Just how much waters in the Gulf of Maine will rise — and how quickly — depends in part on global greenhouse gas emissions. Those reached a record high last year (with U.S. emissions up more than 3 percent), and scientists keep revising upward the sea-level rise projected in coming decades. “It seems like every time you turn around, it’s going up more quickly,” says Bob Faunce, a planner with Lincoln County Regional Planning Commission (until his retirement last week).

Five years ago, the highest sea-level scenario possible by 2100 was around 6 feet. Now, based on updated scenarios from the National Oceanic and Atmospheric Administration, it exceeds 10 feet. Marine geologist Peter Slovinsky, with Maine Geological Survey, typically suggests that communities plan on a minimum increase of 2 feet by 2100 and consider preparing for 4 to 6 feet, noting that those figures include no added storm surge.

Assessing the Problem

Only a handful of communities within coastal Knox, Lincoln and Waldo counties have municipal planners, so the work of assessing potential sea-level rise impacts often falls to volunteers — from conservation commissions and waterfront committees to ad hoc “we have to start talking about this” groups like Vinalhaven’s.

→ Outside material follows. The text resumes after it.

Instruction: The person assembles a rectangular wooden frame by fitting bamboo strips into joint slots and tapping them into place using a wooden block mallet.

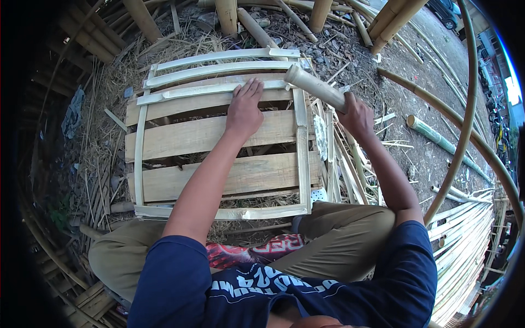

Lack of dedicated staff and resources can slow the work of gauging a community’s vulnerability. Ruta Dzenis, who administers municipal planning grants for Maine Department of Agriculture, Conservation and Forestry, acknowledges that “there is limited capacity at the local level even to manage grants.”

The communities welcome planning support. “It’s the rare person who doesn’t accept that sea level is rising,” Faunce says. But he adds that it’s important to understand what people’s concerns and fears are. Property owners may be anxious about direct storm impacts, but they can also worry about what inundation mapping might do to their insurance, property value or interactions with governmental agencies.

Towns in Lincoln County can obtain sea-level rise planning assistance free of charge from the Regional Planning Commission since the county consistently funds its RPC and manages some of its administrative work. Knox and Waldo county municipalities currently have no regional planners on call. “The Mid-Coast Regional Planning Commission is moribund right now,” Faunce says.

Mid-Coast RPC’s former executive director, Jamie Francomano, resigned at the end of 2018 due to the financial insolvency of the independent nonprofit organization. According to Mid-Coast RPC executive board member Jeffrey Northgraves, its board is proposing that Knox County manage Mid-Coast RPC as an arm of county government, similar to the model successfully used in Lincoln County.

Knox County municipalities do have access to GIS mapping support through the Knox County Emergency Management Agency, and Dorr says that EMA Director Ray Sisk has been “really supportive” of Vinalhaven’s work to assess flooding vulnerability. The island has a road that floods repeatedly on perigean spring (king) tides, posing a challenge for residents and for emergency responders.

Laying the Groundwork

The “sunny day” or nuisance flooding caused by king tides signals where vulnerabilities lie. Damariscotta has what its town manager, Matthew Lutkus, calls a “huge pond effect” in the middle of a municipal parking lot between its downtown and the tidal river. When storms coincide with king tides, as happened in January 2018, the “pond” can swell in size and reach a depth of 1 to 2 feet.

Damariscotta began considering flood resiliency even before Vinalhaven and became what Maine Coastal Program Planner Matthew Nixon calls a “shining example” of taking a strategic approach. During work in 2012 to update its comprehensive plan, the town invited a speaker to address storm-surge impacts at a community forum.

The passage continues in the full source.